Rezension

Was uns bleibt, ist die Erinnerung

Was uns bleibt - Katie Arnold-Ratliff

Was uns bleibt
von Katie Arnold-Ratliff

Bewertet mit 4 Sternen

Der junge Lehrer Francis Mason macht mit seinen Zweitklässlern einen Ausflug an den Strand. Als die Kinder die Leiche einer Frau entdecken, ist Francis geschockt. Obwohl er nur einen kurzen Blick auf die Tote wirft, meint er seine erste große Liebe Nora in ihr zu erkennen, die er schon lange nicht mehr gesehen hat und die ihm fortan nicht mehr aus dem Kopf geht. Statt den Kindern bei der Bewältigung ihrer Erlebnisse zu helfen, lässt er sich selbst so gehen, dass ihm sein ganzes Leben entgleitet.

Obwohl sich die Handlung in der Gegenwart über mehrere Wochen hinzieht, passiert nicht viel. Das Buch lebt mehr von den Gedanken und Gefühlen des Hauptprotagonisten und Ich-Erzählers Francis Mason. Er verliert sich immer wieder in Erinnerungen an Nora, mit der er schon ewig befreundet ist, die seine Liebe aber über lange Zeit unerwidert ließ. In diesen Erinnerungen spricht Francis Nora direkt an. Dadurch kommt sie auch dem Leser näher. Diese Rückblenden fand ich sehr gewöhnungsbedürftig, denn sie sind wie auch der Rest im Präteritum geschrieben. Zusammen mit der 2. Person Singular ergibt das recht sperrige Verbformen, z.B. „du wartetest“, „du ließest“; so würde kein Mensch, den ich kenne, sprechen. Im englischen Original hört sich das sicher besser an.

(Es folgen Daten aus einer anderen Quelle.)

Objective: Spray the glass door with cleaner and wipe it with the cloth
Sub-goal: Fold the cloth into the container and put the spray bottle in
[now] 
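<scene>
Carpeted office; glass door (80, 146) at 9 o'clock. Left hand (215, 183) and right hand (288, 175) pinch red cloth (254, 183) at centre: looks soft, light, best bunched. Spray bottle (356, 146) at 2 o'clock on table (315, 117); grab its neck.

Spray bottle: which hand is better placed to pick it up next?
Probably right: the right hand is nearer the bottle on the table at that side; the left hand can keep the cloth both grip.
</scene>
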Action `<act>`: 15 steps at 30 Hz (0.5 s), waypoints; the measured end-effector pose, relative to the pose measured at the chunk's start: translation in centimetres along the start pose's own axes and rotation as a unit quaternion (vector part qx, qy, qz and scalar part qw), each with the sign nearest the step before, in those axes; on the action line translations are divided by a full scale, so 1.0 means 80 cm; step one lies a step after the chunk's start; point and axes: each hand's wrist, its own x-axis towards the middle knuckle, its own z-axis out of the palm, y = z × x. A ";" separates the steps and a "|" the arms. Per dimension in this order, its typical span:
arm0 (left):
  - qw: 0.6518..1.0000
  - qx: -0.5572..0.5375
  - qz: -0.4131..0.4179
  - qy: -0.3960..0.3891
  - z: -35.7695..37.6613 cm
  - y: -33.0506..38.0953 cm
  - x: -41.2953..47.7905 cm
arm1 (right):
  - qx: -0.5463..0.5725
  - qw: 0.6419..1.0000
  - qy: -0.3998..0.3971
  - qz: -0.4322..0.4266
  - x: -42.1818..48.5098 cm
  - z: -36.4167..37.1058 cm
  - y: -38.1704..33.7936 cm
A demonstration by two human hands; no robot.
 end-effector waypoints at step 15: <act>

Ansonsten haben mir diese Kapitel mit den Erinnerungen sehr gut gefallen, weil man in ihnen sehr viel über die Zusammenhänge erfährt. Durch das Hin- und Herspringen zwischen den verschiedenen Erzählzeiten kommt ein bisschen Leben in das Buch, was auch dringend notwendig ist, da die Stimmung durchweg bedrückt und ein bisschen melancholisch ist. Die Sätze sind klar und nüchtern, flüssig zu lesen. Trotzdem kann man dieses Buch nicht einfach mal schnell zur Entspannung lesen. Es bietet viel zu viel Stoff, über den man sich Gedanken machen muss.

In einem Punkt hat mich die Autorin gewaltig überrascht. Bisher dachte ich, für ein gelungenes Leseerlebnis brauche ich einen Protagonisten, mit dem ich mich identifizieren kann und will. Dies ist hier absolut nicht der Fall. Francis ist ein unangenehmer Zeitgenosse, der seine Mitmenschen zum Teil übel behandelt. Mit ihm will man sich nicht wirklich identifizieren. Trotzdem hat mich die Autorin dazu gebracht, mit ihm mitzufiebern, indem sie mir seine Gedanken und Gefühle sehr eindringlich geschildert hat und ich zumindest ein gewisses Maß an Mitgefühl mit ihm haben konnte.

Auch der Schluss hält noch eine Überraschung parat, die wirklich gelungen ist und das Buch perfekt abrundet. Das Ende ist ein bisschen offen, aber trotzdem oder gerade deshalb befriedigend.

Ein gelungenes Debüt dieser US-amerikanischen Autorin.